### What you will do
Your task is to copy the records that follow exactly, minus any images.

### Source material
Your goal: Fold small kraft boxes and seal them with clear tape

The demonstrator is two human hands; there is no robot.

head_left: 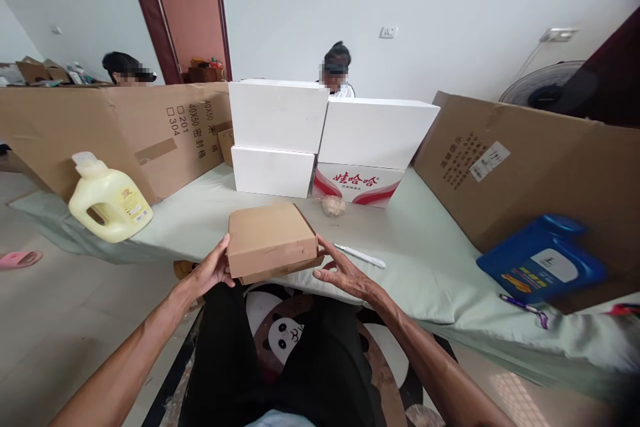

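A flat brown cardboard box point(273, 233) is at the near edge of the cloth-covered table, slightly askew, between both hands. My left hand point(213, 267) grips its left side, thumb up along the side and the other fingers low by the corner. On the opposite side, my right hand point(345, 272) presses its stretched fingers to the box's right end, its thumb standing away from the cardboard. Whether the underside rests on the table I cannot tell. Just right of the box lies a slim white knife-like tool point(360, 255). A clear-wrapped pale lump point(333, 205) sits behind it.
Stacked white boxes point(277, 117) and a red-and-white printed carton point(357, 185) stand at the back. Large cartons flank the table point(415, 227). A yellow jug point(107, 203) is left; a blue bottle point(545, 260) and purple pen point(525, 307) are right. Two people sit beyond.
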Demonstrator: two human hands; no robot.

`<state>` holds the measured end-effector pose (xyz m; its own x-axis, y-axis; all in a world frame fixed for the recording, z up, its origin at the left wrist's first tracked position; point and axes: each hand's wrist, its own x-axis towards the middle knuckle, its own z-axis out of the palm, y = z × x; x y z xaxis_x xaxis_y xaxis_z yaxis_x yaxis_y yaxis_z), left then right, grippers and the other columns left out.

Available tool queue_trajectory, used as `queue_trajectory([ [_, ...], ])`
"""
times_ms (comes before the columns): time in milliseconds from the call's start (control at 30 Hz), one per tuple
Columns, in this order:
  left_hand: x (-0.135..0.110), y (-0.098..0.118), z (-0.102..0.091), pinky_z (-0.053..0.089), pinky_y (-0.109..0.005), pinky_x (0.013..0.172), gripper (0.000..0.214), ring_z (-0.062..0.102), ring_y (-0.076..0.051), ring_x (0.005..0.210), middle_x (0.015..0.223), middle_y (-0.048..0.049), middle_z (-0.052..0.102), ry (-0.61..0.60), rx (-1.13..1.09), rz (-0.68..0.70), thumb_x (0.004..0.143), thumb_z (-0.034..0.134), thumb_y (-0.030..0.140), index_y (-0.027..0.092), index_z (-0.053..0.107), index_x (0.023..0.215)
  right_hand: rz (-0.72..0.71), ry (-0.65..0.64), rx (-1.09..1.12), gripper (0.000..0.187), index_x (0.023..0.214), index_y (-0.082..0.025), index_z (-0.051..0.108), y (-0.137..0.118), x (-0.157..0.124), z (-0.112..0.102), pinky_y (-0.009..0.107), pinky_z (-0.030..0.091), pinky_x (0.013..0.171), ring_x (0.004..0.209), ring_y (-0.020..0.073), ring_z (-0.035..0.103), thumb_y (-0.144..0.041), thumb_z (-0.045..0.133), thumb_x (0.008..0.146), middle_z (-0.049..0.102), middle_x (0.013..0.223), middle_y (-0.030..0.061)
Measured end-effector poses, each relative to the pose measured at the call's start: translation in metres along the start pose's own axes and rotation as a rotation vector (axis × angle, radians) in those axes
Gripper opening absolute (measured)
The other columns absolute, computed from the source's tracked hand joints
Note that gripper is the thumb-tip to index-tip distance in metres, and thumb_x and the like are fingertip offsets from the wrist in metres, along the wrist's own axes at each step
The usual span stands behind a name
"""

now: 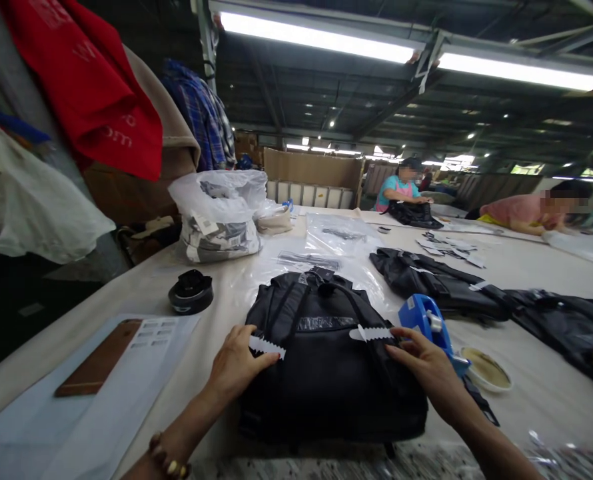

### Output for this exercise
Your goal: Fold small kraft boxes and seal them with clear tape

The demonstrator is two human hands; there is no robot.

head_left: 

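A flat brown cardboard box point(273, 233) is at the near edge of the cloth-covered table, slightly askew, between both hands. My left hand point(213, 267) grips its left side, thumb up along the side and the other fingers low by the corner. On the opposite side, my right hand point(345, 272) presses its stretched fingers to the box's right end, its thumb standing away from the cardboard. Whether the underside rests on the table I cannot tell. Just right of the box lies a slim white knife-like tool point(360, 255). A clear-wrapped pale lump point(333, 205) sits behind it.
Stacked white boxes point(277, 117) and a red-and-white printed carton point(357, 185) stand at the back. Large cartons flank the table point(415, 227). A yellow jug point(107, 203) is left; a blue bottle point(545, 260) and purple pen point(525, 307) are right. Two people sit beyond.
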Demonstrator: two human hands; no robot.

`<state>` holds the measured end-effector pose (xyz m; its own x-axis, y-axis; all in a world frame fixed for the recording, z up, its origin at the left wrist's first tracked position; point and axes: each hand's wrist, its own x-axis towards the middle knuckle, its own z-axis out of the palm, y = z × x; x y z xaxis_x xaxis_y xaxis_z yaxis_x yaxis_y yaxis_z), left then right, grippers and the other columns left out.

Available tool queue_trajectory, used as `queue_trajectory([ [_, ...], ])`
"""
times_ms (comes before the columns): time in milliseconds from the call's start (control at 30 Hz), one per tuple
Columns, in this order:
  left_hand: x (-0.135..0.110), y (-0.098..0.118), z (-0.102..0.091), pinky_z (-0.053..0.089), pinky_y (-0.109..0.005), pinky_x (0.013..0.172), gripper (0.000..0.214), ring_z (-0.062..0.102), ring_y (-0.076..0.051), ring_x (0.005..0.210), middle_x (0.015..0.223), middle_y (-0.048..0.049), middle_z (-0.052..0.102), ry (-0.61..0.60), rx (-1.13..1.09), rz (-0.68..0.70), thumb_x (0.004..0.143), thumb_z (-0.034..0.134), thumb_y (-0.030..0.140), index_y (-0.027..0.092), index_z (-0.053..0.107), index_x (0.023..0.215)
  right_hand: rz (-0.72..0.71), ry (-0.65..0.64), rx (-1.09..1.12), gripper (0.000..0.187), index_x (0.023..0.214), index_y (-0.082..0.025), index_z (-0.051..0.108), y (-0.137..0.118), x (-0.157..0.124), z (-0.112..0.102), pinky_y (-0.009..0.107), pinky_z (-0.030..0.091), pinky_x (0.013..0.171), ring_x (0.004..0.209), ring_y (-0.020..0.073), ring_z (-0.035..0.103), thumb_y (-0.144..0.041), thumb_z (-0.045..0.133), thumb_x (0.008..0.146), middle_z (-0.049..0.102), middle_x (0.013..0.223), middle_y (-0.030..0.061)
Measured end-effector poses, each relative to the pose measured at the call's start: translation in metres along the start pose's own axes and rotation as a rotation vector (axis × angle, radians) in those axes
Gripper opening absolute (measured)
The other columns absolute, computed from the source's tracked hand joints
Note that gripper is the thumb-tip to index-tip distance in metres, and thumb_x and the like are fingertip offsets from the wrist in metres, along the wrist's own axes at each step
The usual span stands behind a name
"""

now: 

The exercise has been carried out completely.